* [EXERCISE INSTRUCTIONS]:
Please take the records that follow and repeat exactly the lines starting with the line with "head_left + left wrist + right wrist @" and going on through the line with "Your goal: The".

* [PROVIDED DATA]:
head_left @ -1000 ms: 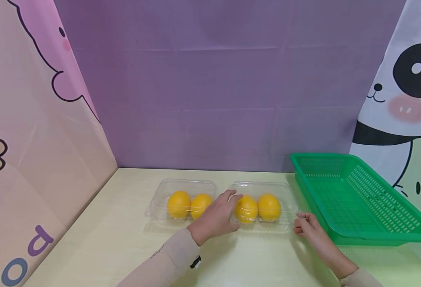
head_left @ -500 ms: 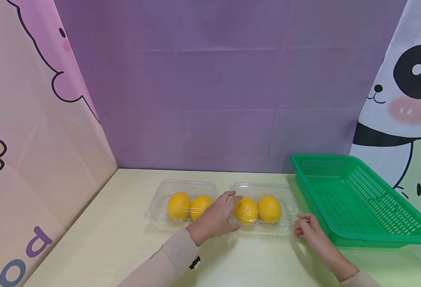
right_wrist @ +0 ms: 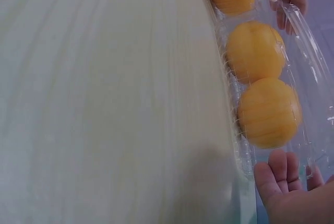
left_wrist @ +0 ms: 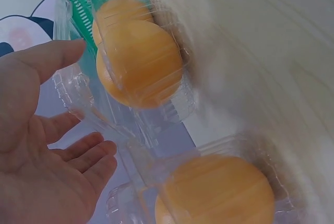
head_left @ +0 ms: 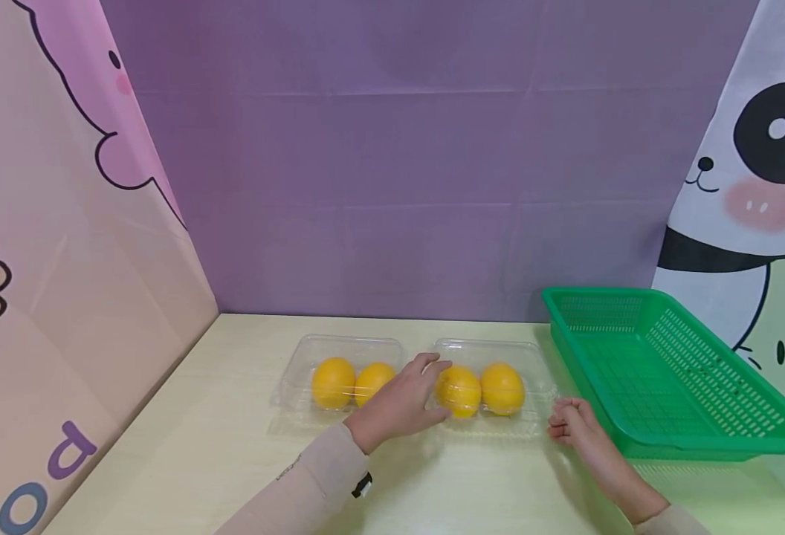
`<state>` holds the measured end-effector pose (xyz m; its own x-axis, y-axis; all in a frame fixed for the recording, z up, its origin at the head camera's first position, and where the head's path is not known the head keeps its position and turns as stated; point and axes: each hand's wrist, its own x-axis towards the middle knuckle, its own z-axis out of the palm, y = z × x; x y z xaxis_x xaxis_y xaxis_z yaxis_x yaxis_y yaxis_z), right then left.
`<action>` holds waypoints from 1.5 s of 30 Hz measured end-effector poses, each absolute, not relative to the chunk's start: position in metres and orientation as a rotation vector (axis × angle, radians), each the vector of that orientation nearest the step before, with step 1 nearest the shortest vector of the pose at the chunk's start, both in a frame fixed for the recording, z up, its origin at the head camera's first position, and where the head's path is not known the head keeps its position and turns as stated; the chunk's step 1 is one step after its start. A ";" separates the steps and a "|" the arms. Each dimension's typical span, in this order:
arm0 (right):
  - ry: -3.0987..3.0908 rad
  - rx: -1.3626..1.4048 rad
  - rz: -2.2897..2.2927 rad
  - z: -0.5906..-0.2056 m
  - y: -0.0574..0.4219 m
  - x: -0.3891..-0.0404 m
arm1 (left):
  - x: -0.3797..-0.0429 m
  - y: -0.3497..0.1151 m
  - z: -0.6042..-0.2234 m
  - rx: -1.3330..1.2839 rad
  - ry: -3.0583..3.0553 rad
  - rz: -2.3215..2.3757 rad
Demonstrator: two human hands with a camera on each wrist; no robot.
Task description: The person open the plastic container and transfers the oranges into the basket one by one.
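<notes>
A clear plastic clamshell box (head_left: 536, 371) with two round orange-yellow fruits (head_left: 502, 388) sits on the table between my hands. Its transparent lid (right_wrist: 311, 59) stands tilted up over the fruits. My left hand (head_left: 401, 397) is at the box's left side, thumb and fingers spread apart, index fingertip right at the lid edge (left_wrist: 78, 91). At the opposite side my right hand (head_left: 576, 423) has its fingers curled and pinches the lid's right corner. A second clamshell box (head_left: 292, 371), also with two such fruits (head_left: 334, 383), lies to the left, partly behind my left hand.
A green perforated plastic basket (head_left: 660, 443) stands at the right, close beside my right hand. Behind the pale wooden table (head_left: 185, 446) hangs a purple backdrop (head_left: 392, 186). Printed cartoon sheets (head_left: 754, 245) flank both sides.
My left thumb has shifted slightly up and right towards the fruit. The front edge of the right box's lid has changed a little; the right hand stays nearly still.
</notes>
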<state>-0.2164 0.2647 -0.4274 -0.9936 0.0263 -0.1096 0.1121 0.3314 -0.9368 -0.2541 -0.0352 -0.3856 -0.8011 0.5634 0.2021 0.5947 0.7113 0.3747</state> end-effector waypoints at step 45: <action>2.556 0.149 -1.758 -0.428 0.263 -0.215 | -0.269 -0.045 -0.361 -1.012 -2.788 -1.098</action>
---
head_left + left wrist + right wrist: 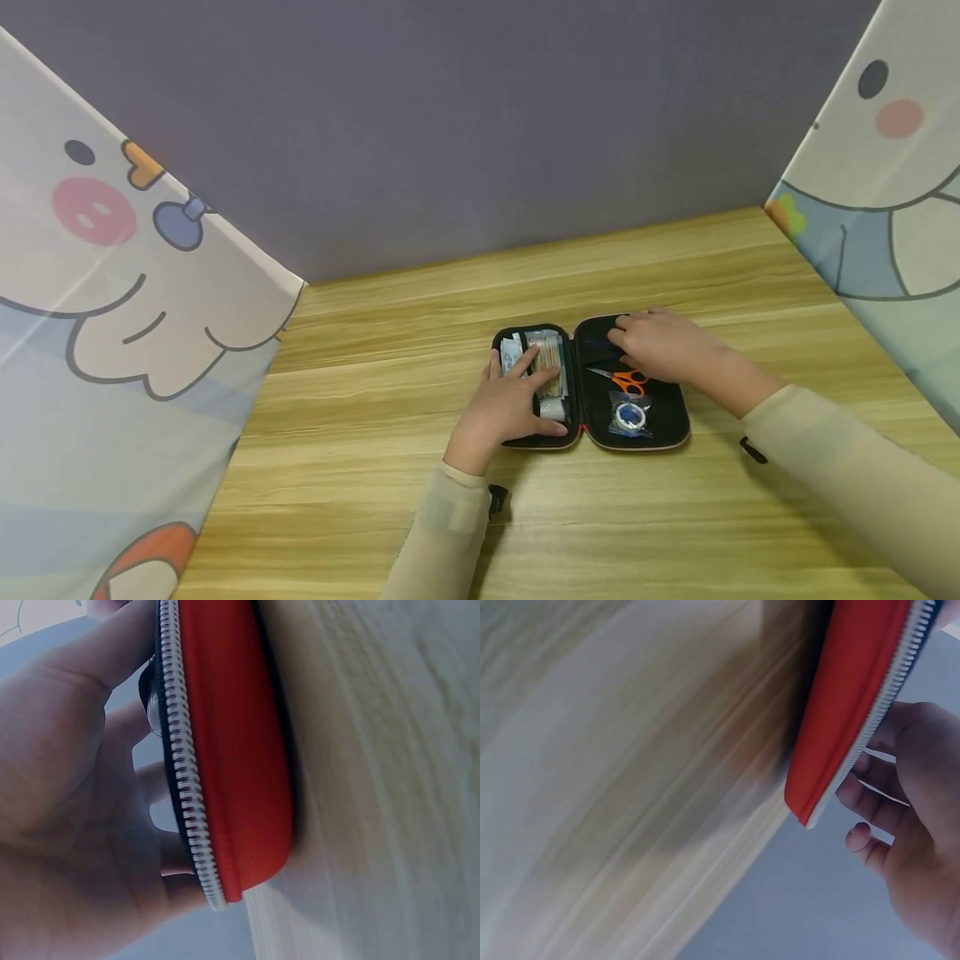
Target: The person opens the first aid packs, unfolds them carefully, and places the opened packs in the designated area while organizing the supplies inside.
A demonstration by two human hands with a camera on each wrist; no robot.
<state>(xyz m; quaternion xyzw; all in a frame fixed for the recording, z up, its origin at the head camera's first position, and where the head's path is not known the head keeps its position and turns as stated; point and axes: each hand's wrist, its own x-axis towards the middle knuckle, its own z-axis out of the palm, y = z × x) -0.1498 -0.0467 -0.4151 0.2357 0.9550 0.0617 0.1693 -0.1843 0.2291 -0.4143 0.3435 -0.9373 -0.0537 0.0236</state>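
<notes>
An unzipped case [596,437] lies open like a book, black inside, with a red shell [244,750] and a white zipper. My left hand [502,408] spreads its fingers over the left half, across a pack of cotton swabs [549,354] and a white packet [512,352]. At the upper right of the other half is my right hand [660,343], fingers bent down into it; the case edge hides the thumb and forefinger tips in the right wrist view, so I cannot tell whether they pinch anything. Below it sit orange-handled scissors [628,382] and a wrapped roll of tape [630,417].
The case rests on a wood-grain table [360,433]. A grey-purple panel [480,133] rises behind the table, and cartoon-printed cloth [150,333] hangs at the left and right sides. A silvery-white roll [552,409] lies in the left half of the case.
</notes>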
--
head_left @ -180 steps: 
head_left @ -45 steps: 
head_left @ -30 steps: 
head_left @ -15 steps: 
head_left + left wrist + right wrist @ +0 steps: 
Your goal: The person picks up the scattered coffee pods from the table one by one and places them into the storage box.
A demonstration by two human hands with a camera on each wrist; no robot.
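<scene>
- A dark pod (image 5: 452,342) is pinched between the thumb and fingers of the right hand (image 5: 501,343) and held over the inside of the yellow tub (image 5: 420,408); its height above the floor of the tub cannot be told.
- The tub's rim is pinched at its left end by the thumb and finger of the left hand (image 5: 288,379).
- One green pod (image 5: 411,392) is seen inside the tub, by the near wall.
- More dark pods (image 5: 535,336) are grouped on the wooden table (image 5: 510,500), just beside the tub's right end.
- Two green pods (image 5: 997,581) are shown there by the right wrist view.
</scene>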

* [WRITTEN RESPONSE]:
head_left + left wrist + right wrist @ +0 steps: 
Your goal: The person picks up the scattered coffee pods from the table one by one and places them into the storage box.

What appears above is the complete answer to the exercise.